Yu-Che Chen, Ph.D., is Isaacson Professor at the University of Nebraska at Omaha and Professor at the School of Public Administration. Dr. Chen is the Director of the Digital Governance and Analytics Lab. Dr. Chen received his Master of Public Affairs and Ph.D. in Public Policy from Indiana University-Bloomington. His current research interests are public governance of artificial intelligence, cyberinfrastructure governance, and collaborative digital governance. He has served as PI or Co-PI of research and implementation grants with a total award amount of over $2.7 million. Dr. Chen’s most recent co-edited book is the Oxford Handbook of AI Governance published. He has published a single-authored book entitled Managing Digital Governance in 2017 with Routledge and served as lead editor for two others: Routledge Handbook on Information Technology in Government (2017) and Electronic Governance and Cross-Boundary Collaboration: Innovations and Advancing Tools (2012). He has also published twenty-nine peer-reviewed journal articles, sixteen book chapters, and fifteen proceeding papers and management reports. His research works appear in scholarly journals such as Public Administration Review Public Management Review, and Government Information Quarterly. He is Associate Editor of the Government Information Quarterly and the Digital Government: Research and Practice, along with editorial board service for Public Administration Review. He serves on the Executive Committee of the Section on Science and Technology in Government for the American Society for Public Administration (ASPA).
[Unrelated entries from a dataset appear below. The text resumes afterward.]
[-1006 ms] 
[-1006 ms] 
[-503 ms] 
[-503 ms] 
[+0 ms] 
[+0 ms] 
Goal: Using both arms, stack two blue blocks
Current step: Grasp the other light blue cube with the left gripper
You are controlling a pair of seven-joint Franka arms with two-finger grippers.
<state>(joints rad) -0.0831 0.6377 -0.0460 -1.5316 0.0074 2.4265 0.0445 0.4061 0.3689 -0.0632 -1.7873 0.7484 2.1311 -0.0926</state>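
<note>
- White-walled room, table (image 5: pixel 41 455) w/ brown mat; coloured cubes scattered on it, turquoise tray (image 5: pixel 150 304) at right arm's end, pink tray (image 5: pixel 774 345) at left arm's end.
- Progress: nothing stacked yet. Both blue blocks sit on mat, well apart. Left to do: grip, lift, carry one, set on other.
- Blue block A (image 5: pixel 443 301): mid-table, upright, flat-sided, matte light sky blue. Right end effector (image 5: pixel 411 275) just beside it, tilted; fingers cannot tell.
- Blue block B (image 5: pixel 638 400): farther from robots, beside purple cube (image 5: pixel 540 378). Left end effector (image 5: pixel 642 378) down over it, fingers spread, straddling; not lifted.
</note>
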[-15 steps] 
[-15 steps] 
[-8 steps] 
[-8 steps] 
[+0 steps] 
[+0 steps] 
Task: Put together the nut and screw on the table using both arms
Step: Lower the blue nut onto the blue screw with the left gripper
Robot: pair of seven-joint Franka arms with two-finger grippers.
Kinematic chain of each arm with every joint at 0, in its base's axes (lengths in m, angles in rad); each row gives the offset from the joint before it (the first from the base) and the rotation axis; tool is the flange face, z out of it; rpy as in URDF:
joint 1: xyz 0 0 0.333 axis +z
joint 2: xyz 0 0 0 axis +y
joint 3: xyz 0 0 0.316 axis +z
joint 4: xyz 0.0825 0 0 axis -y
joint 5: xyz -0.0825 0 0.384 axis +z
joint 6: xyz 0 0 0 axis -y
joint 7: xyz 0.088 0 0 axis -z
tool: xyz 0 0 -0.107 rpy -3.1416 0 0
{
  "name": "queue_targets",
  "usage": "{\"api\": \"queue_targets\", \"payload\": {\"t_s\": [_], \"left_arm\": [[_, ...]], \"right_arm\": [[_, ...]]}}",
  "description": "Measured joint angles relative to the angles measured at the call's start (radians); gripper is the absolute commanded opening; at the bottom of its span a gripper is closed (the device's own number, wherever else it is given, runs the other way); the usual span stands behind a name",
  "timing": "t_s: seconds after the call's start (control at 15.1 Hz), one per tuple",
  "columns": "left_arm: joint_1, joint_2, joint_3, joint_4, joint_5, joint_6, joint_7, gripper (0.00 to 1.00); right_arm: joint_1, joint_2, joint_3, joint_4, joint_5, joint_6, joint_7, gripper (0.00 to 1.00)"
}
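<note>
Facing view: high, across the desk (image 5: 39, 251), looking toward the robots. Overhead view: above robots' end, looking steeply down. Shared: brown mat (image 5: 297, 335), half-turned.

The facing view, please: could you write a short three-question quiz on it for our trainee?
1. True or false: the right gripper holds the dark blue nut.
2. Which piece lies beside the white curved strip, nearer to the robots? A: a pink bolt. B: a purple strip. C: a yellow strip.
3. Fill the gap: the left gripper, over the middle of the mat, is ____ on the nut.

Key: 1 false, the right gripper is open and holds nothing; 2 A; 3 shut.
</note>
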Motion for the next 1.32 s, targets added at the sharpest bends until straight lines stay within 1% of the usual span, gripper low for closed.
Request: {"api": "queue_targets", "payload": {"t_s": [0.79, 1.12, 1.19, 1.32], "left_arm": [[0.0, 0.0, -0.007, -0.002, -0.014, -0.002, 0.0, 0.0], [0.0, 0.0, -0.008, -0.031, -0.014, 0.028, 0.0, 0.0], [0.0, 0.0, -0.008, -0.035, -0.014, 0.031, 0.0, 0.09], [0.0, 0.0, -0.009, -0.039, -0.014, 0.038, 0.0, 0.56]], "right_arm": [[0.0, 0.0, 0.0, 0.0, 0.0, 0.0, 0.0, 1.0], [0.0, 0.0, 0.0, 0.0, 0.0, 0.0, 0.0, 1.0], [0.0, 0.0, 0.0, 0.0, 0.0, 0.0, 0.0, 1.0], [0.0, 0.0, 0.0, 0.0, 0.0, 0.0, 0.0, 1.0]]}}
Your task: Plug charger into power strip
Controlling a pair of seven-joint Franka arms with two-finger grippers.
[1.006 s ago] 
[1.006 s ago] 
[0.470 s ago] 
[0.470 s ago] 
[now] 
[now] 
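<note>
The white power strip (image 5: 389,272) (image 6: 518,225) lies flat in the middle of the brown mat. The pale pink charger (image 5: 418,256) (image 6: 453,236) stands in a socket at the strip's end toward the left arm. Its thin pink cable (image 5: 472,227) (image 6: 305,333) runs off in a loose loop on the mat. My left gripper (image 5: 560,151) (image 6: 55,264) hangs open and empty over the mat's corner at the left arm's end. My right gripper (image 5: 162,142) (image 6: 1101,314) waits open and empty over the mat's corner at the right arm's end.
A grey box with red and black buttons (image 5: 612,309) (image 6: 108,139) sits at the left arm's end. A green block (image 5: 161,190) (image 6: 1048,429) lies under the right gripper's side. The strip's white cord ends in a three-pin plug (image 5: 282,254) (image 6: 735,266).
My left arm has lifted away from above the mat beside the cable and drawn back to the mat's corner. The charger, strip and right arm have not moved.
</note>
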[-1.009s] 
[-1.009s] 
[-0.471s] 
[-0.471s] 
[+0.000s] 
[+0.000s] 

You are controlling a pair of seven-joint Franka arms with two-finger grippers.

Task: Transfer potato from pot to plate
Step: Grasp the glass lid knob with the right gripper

Shih-Yi Chien, Ph.D., is an Associate Professor in the Department of Management Information Systems at National Chengchi University, Taiwan. His current research interests include human-robot interaction, human-automation collaboration, trust in automation, and XAI. His research has appeared in IEEE Transactions on Human-Machine Systems, ACM Transactions on Interactive Intelligent Systems, International Journal of Human Computer Studies, International Journal of Human-Computer Interaction, Electronic Commerce Research and Applications, Journal of Cognitive Engineering and Decision Making, Journal of Intelligent and Robotic Systems, Human Factors, and others.
Pin-Jen Wang is a Graduate Student in Information Science and a Research Assistant at University of Pittsburgh. She received her bachelor’s degree in Management Information Systems from National Chengchi University, Taiwan in 2021. Her research interests include interface design prototyping, chatbots, user studies, and social computing.